When you write out the listing, keep every character and omit the pictures.

======== Available data ========

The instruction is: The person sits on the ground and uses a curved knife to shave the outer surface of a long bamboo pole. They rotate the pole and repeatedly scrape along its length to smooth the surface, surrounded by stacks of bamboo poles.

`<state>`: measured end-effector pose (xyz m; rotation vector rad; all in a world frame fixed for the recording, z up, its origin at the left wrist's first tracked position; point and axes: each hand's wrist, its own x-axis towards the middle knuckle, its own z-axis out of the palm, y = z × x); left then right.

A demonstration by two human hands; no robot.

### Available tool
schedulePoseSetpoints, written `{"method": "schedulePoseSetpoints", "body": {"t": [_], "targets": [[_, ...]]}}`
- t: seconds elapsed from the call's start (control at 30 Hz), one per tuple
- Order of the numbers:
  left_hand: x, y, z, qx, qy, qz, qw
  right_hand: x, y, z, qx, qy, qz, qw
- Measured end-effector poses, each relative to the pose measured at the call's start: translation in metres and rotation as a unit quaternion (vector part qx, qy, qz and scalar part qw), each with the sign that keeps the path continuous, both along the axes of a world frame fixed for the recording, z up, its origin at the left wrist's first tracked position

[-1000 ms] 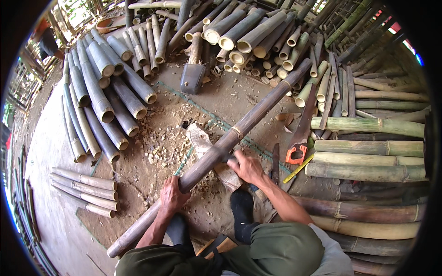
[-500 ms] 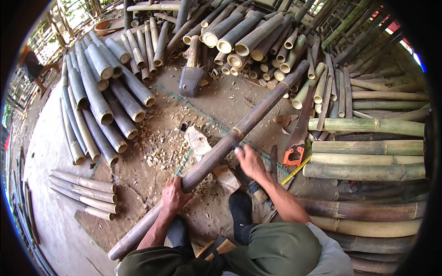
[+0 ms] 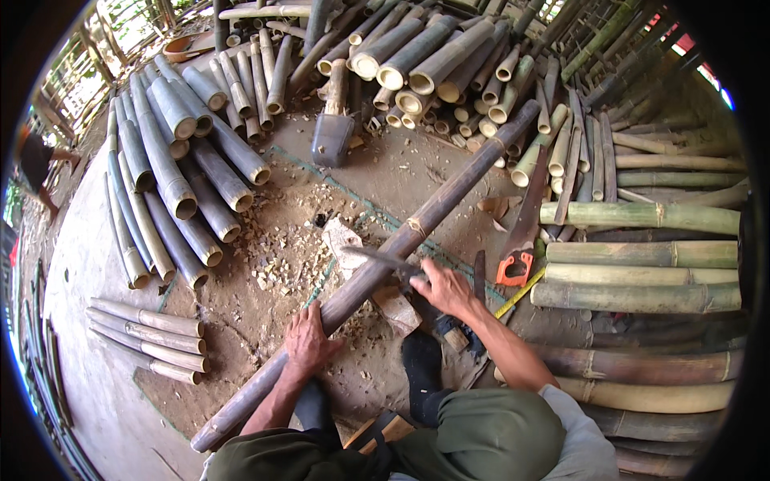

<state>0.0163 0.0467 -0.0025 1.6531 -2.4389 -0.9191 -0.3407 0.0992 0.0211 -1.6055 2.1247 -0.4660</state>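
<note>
A long dark bamboo pole [image 3: 449,192] slants from the lower left to the upper right in front of me, crossing a pale notched wood block [image 3: 395,309]. My left hand [image 3: 309,341] is closed over the pole's lower half, with the fingers on its upper side. In my right hand [image 3: 443,287] is a knife [image 3: 378,258], gripped by its handle. Its dark blade points left and lies over the pole just above the block; whether it touches the bamboo I cannot tell. The fingers of my right hand partly hide the handle.
Cut bamboo lies in piles at the left [image 3: 172,180], far side [image 3: 433,56] and right [image 3: 642,297]. An orange-handled saw [image 3: 515,267] and a yellow tape measure [image 3: 517,295] lie right of my hand. A clear plastic container [image 3: 331,140] stands beyond wood chips [image 3: 281,256]. Another person [image 3: 36,164] is far left.
The knife blade, hardly visible before, now shows across the pole pointing left. My right hand has turned and moved slightly right and nearer. My left hand keeps its place on the nearly still pole.
</note>
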Motion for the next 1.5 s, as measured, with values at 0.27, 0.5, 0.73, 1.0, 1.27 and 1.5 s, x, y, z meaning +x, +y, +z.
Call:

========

• Expected answer:
The instruction is: The person sits on the ground and uses a curved knife to shave the outer surface of a long bamboo pole. They rotate the pole and repeatedly scrape along its length to smooth the surface, surrounded by stacks of bamboo poles.

`<state>`: measured end-effector pose (xyz m; rotation vector rad; all in a world frame fixed for the recording, z up, its origin at the left wrist's first tracked position; point and axes: each hand's wrist, its own x-axis towards the middle knuckle, its own z-axis out of the palm, y = z × x); left then right.

A demonstration by two human hands; no robot.

### Available tool
schedulePoseSetpoints, written `{"method": "schedulePoseSetpoints", "body": {"t": [_], "targets": [[_, ...]]}}`
- t: seconds elapsed from the call's start (control at 30 Hz), one per tuple
- Order of the numbers:
  left_hand: x, y, z, qx, qy, qz, qw
  right_hand: x, y, z, qx, qy, qz, qw
- Measured end-effector poses, each relative to the pose measured at the call's start: translation in metres and rotation as a unit quaternion (vector part qx, qy, qz and scalar part qw), each with the sign that keeps the path continuous, both along the axes of a world frame fixed for the recording, z up, its origin at the left wrist's first tracked position

[-1000 ms] 
[-500 ms] 
[+0 ms] 

<state>0.0163 0.0467 -0.0025 1.6531 -2.4389 -0.9191 -0.3407 0.0992 0.0211 -1.6055 2.1247 -0.4660</state>
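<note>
A long dark bamboo pole [image 3: 449,192] slants from the lower left to the upper right in front of me, crossing a pale notched wood block [image 3: 395,309]. My left hand [image 3: 309,341] is closed over the pole's lower half, with the fingers on its upper side. In my right hand [image 3: 443,287] is a knife [image 3: 378,258], gripped by its handle. Its dark blade points left and lies over the pole just above the block; whether it touches the bamboo I cannot tell. The fingers of my right hand partly hide the handle.
Cut bamboo lies in piles at the left [image 3: 172,180], far side [image 3: 433,56] and right [image 3: 642,297]. An orange-handled saw [image 3: 515,267] and a yellow tape measure [image 3: 517,295] lie right of my hand. A clear plastic container [image 3: 331,140] stands beyond wood chips [image 3: 281,256]. Another person [image 3: 36,164] is far left.
The knife blade, hardly visible before, now shows across the pole pointing left. My right hand has turned and moved slightly right and nearer. My left hand keeps its place on the nearly still pole.
</note>
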Motion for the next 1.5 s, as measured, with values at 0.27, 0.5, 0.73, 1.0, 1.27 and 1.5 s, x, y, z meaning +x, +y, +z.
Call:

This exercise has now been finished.